In the cases explained in the application the information is provided by the remanent modification of the material structure caused in the near surface layer, and through the readability of its discernible magnetic, electric or acoustic characteristics. It is expedient to use structural changes that can be measured (read) in a scanning mode and without the destruction or significant weakening of the signal even through a coating (paint, corrosion) without any contact in a non-destructive manner. The structural change can be different for different materials (e.g. for steel change in the texture, residual stress state and thus in the magnetic structure is also suitable).
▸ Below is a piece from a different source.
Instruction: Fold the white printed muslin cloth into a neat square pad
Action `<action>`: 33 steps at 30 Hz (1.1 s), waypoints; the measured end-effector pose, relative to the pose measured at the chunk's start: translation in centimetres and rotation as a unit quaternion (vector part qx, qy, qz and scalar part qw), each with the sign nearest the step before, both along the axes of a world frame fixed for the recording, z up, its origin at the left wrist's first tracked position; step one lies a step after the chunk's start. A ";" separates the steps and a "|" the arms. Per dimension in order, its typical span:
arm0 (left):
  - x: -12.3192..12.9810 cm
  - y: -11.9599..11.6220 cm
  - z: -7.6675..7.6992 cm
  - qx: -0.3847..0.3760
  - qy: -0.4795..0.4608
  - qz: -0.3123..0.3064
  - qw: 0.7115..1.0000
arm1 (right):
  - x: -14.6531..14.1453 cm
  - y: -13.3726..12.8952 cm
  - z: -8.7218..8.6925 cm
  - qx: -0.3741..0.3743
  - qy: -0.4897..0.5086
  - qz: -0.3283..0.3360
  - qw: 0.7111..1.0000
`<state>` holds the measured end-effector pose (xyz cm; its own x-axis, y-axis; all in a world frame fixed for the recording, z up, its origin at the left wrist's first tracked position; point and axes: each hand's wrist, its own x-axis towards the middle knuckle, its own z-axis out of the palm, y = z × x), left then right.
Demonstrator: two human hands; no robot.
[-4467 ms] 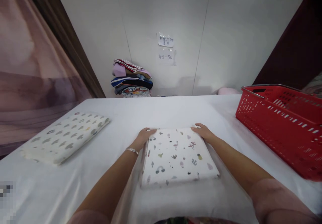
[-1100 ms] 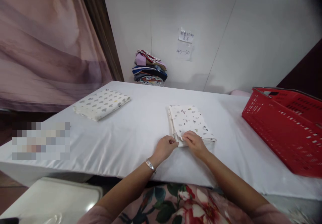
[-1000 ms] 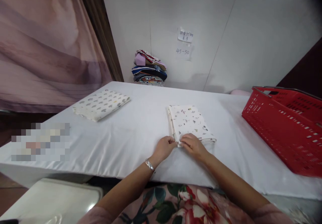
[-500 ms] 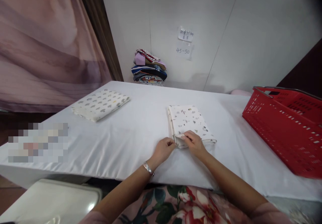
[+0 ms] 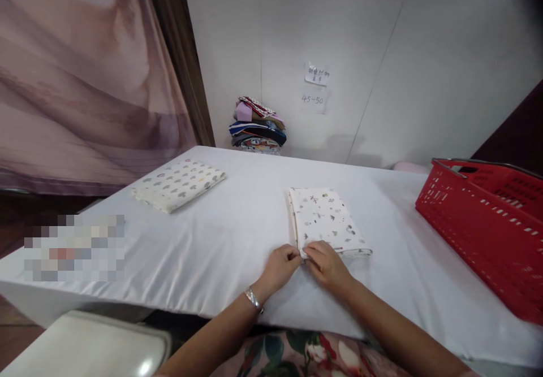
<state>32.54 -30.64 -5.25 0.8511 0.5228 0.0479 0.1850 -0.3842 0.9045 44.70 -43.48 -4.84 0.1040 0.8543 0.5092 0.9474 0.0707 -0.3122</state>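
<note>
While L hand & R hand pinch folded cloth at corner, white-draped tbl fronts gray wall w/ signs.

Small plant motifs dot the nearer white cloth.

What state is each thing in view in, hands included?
Small-print cloth: folded, lying flat
Left hand: curled at that cloth's near left corner, grip unclear
Right hand: bent over the same corner, grip unclear
Grey-print cloth: folded, lying flat
Red basket: upright, open-topped
Stacked fabrics: folded, piled up
White table cover: spread, wrinkled towards the front
Bracelet: being worn
Paper notes: stuck to the wall
</note>
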 end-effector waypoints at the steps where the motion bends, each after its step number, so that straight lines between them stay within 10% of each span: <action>1: 0.0 0.0 0.0 -0.003 -0.003 -0.005 1.000 | 0.0 0.0 -0.1 0.005 -0.005 -0.002 1.000; 14: -0.3 2.1 0.7 -0.075 0.013 -0.106 0.991 | -0.6 -0.2 -1.1 0.000 -0.010 -0.018 1.000; 25: 7.6 7.1 2.1 0.012 0.099 0.064 0.993 | -0.4 -0.2 -2.2 0.051 -0.002 -0.041 0.998; 33: 8.6 7.6 1.5 0.021 0.128 0.101 0.986 | -0.5 -0.2 -2.2 0.069 0.023 -0.040 0.997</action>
<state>41.15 -23.06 -3.72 0.7169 0.6852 -0.1291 0.4813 -0.3524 0.8026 44.22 -43.68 -7.03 0.1941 0.7648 0.6144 0.9368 0.0413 -0.3473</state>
With the local changes in the structure and/or residual stress state in the near surface layer of the material, the magnetic, electric and acoustic properties also exhibit a local deviation, respectively.
With the introduction (or removal) of local heat energy as a result of the changes caused by it, (residual under the conditions of application), local material creep (plastic deformation), local residual stress changes can be induced in all solid materials.
If the solid matter can exist in different structural states (phases, grain, allotropic form), by applying the treatment with the required energy density it is possible to induce local structural changes.
It is well known, that magnetic electric properties like permeability, coercitive force, etc. of magnetizable materials depend on the structure of the material and the stress.
Thus, for magnetizable materials the local change of the stress will result in the local change of magnetic properties.
For instance, for low carbon steels (0.1%) the Barkhausen noise (BN) in the stress state near the flow limit can be the multiple of that measured in stress free state.
In magnetizable materials the locally modified material structure (or in non-magnetizable materials the locally modified magnetic material structure) will result in locally changing magnetic properties.
Example for structural steels (0.2-0.8 C%), it is possible to induce zoned, martensitic transformation through a surface heat treatment carried out by a laser with high enough power density and caused by the high speed internal heat conduction ensured by the material itself. The magnetic Barkhausen noise measured under the same conditions on the zone of martensitic transformation is only a fraction of that of the base material, thus the geometric location and size of the annealed zone is easily detectable on the basis of Barkhausen noise measurement.
Example: As a result of local treatment, ferromagnetic changes occur in the corrosion resistant austenitic steel which (clearly) results in measurable magnetic Barkhausen noise value.
It follows from the above, that with the measurement of magnetic properties it is possible to arrive at deductive conclusions about the stress state and its changes, on the basis of which the place and certain characteristics of the treatment can be determined.
Local changes in the material structure, attained through a treatment carried out with enough power density will induce local changes in the electric conductivity of conductive materials, allowing thus the place and certain characteristics of the treatment to be determined.
Changes in the texture and mechanical stress causes changes in the acoustic characteristics (velocity, decrease).
Markings can be prepared characteristically with high energy density (HED) processes. These include processing by laser, plasma, ion, electron and focused light beam (depending on the desired geometric characteristics and material), but any other method can be contemplated which can produce local structural changes trough its power density causing intensive heating or cooling.